Irdeto reports set-top based piracy, a la carte demand both on the rise

Even as it issued a report at CES noting the growth in demand for a "mixture of a la carte Internet TV and pay TV services," Irdeto revealed the underbelly of this new growth: easy set-top box piracy.

Irdeto reported that by 2020 only 18 percent of U.S. consumers will access content solely through a traditional pay TV service, preferring instead a mix of a la carte Internet TV and pay TV.  In fact, the survey--which was conducted by questioning more than 4,700 adults--indicates that consumers may not even watch TV on a TV.

"Fifty-two percent of U.S. respondents own or plan to own a smartphone, followed by tablets (36 percent), game consoles (26 percent) and smart TVs (17 percent)," an Irdeto press release revealed.

Of course non-traditional viewing trends will skew to a younger demographic.

"Access from multiple devices and the ability to watch multiple episodes at once are stronger drivers among younger consumers, with 53 percent of U.S. 18-34-year-olds citing more devices and 47 percent citing multiple episodes as their reasons for choosing Internet TV," the press release said.
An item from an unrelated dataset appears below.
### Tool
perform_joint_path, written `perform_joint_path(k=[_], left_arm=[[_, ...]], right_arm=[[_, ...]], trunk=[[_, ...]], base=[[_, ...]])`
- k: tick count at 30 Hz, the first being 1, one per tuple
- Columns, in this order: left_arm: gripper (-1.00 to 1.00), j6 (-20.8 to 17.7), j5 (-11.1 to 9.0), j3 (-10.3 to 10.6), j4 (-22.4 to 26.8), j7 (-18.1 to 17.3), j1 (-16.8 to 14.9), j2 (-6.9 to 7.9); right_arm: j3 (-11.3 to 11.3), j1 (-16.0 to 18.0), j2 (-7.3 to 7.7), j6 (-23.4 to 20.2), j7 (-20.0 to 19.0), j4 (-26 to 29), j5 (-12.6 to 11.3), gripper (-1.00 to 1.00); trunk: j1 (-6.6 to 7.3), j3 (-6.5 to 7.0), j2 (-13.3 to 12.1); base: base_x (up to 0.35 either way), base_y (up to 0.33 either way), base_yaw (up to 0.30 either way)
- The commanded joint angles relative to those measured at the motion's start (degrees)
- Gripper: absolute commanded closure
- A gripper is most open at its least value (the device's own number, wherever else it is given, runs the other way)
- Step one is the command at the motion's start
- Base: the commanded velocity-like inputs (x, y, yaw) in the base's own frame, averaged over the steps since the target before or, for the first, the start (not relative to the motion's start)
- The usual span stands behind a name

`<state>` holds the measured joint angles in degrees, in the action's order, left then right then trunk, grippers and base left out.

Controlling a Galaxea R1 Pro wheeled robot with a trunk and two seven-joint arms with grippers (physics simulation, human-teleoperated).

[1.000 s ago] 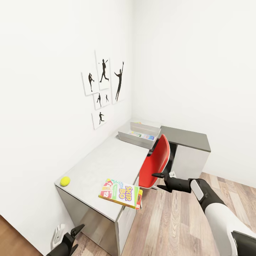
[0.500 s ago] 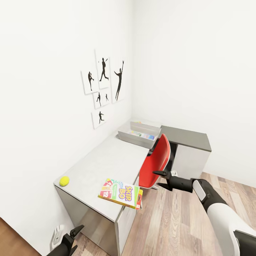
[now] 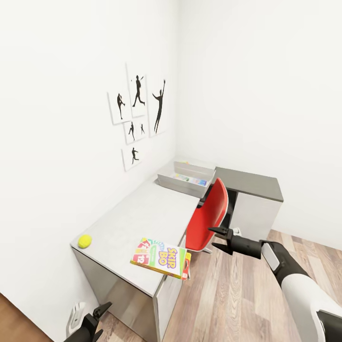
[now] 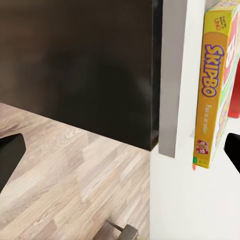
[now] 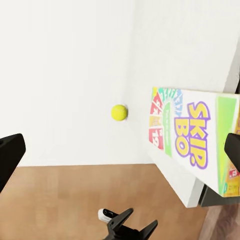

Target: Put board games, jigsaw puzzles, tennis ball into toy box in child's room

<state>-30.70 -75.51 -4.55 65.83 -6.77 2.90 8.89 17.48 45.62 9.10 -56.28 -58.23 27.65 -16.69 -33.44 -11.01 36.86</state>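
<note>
The Skip-Bo board game (image 3: pixel 161 258) lies flat on the near end of the table (image 3: pixel 142 213), overhanging its front edge; it also shows in the wrist views as the Skip-Bo box (image 4: pixel 210 90) (image 5: pixel 192 135). The tennis ball (image 3: pixel 85 241) (image 5: pixel 119 112) rests at the table's near left corner. The toy box (image 3: pixel 186 178) stands at the far end by the wall, with colourful flat things inside, too small to name. My right gripper (image 3: pixel 219 239) (image 5: pixel 120 152) hovers open beside the red chair, right of the game. My left gripper (image 3: pixel 100 319) (image 4: pixel 120 155) is open, low beside the table's near end.
A red chair (image 3: pixel 209 216) is tucked at the table's front, between my right gripper and the toy box. A lower dark-topped cabinet (image 3: pixel 251 185) adjoins the table's far end. Walls close the left and back. Wood floor (image 3: pixel 228 294) lies open to the right.
My right gripper has drifted slightly to the right and away from the Skip-Bo box. The view shifted a little. Nothing on the table moved.
</note>
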Motion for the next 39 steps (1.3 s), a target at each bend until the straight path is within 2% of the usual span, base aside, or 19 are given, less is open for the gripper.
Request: perform_joint_path(k=[1, 22, 28, 31, 35, 36, 38, 39], left_arm=[[-1.0, -0.32, -0.19, -0.09, 0.01, -0.04, -0.01, -0.01], [-1.0, -0.32, -0.16, -0.03, -0.08, 0.08, 0.0, -0.01], [-1.0, -0.29, -0.16, -0.02, -0.08, 0.08, 0.0, -0.01], [-1.0, -0.27, -0.16, -0.02, -0.08, 0.1, -0.02, -0.01], [-1.0, -0.25, -0.12, 0.01, -0.08, 0.14, -0.06, -0.01], [-1.0, -0.25, -0.12, 0.01, -0.08, 0.14, -0.06, -0.01], [-1.0, -0.24, -0.1, 0.03, -0.08, 0.15, -0.07, -0.01], [-1.0, -0.24, -0.1, 0.03, -0.08, 0.15, -0.07, -0.01]], right_arm=[[0.21, -0.02, 0.03, -0.17, -0.73, -0.02, 0.21, -1.0], [0.29, -0.27, 0.51, -0.51, -2.35, 0.16, 0.02, -1.0], [0.31, -0.27, 1.06, -0.57, -2.39, 0.2, -0.34, -1.0], [0.33, -0.27, 1.8, -0.67, -2.38, 0.2, -0.73, -1.0], [0.31, -0.25, 3.52, -1.24, -2.4, 0.19, -1.58, -1.0], [0.31, -0.25, 3.52, -1.24, -2.4, 0.19, -1.58, -1.0], [0.3, -0.15, 4.55, -1.96, -2.39, 0.0, -2.3, -1.0], [0.3, -0.15, 4.55, -1.96, -2.39, 0.0, -2.3, -1.0]], trunk=[[-0.24, -0.26, 0.49], [-4.86, -4.03, 8.91], [-6.17, -5.11, 11.32], [-6.83, -5.65, 12.52], [-7.71, -6.37, 14.13], [-7.93, -6.55, 14.53], [-8.37, -6.91, 15.33], [-8.59, -7.09, 15.73]], base=[[0.0, 0.0, 0.0], [0.0, 0.0, 0.0], [0.0, 0.0, 0.0], [0.0, 0.0, 0.0], [0.0, 0.0, 0.0], [0.0, 0.0, 0.0], [0.0, 0.0, 0.0], [0.0, 0.0, 0.0]])
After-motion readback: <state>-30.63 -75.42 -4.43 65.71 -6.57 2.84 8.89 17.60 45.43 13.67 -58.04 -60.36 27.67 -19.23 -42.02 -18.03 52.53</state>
This growth has a dark side, Irdeto Security Director Mark Mulready said in a presentation at an off-site suite at the gadget show: "Online piracy is now a lean back experience."

Mulready's presentation, which also offered Irdeto as an anti-piracy savior, showed over-the-top piracy is becoming increasingly easy for consumers and profitable for pirates using mobile devices and set-top boxes, a story in Streaming Media reported.

"The demonstration shows several set-top boxes and websites for pirate subscription services that are so similar to legitimate products that many people might not realize they're streaming illegal content," the story continued.

Consumers know what they're getting when they purchase 12-month subscriptions for $300 to $700 for pirate set-top boxes or load third party apps into unsecure platforms. Brazil, the U.S. and France are the leading markets for pirated shows, the story said.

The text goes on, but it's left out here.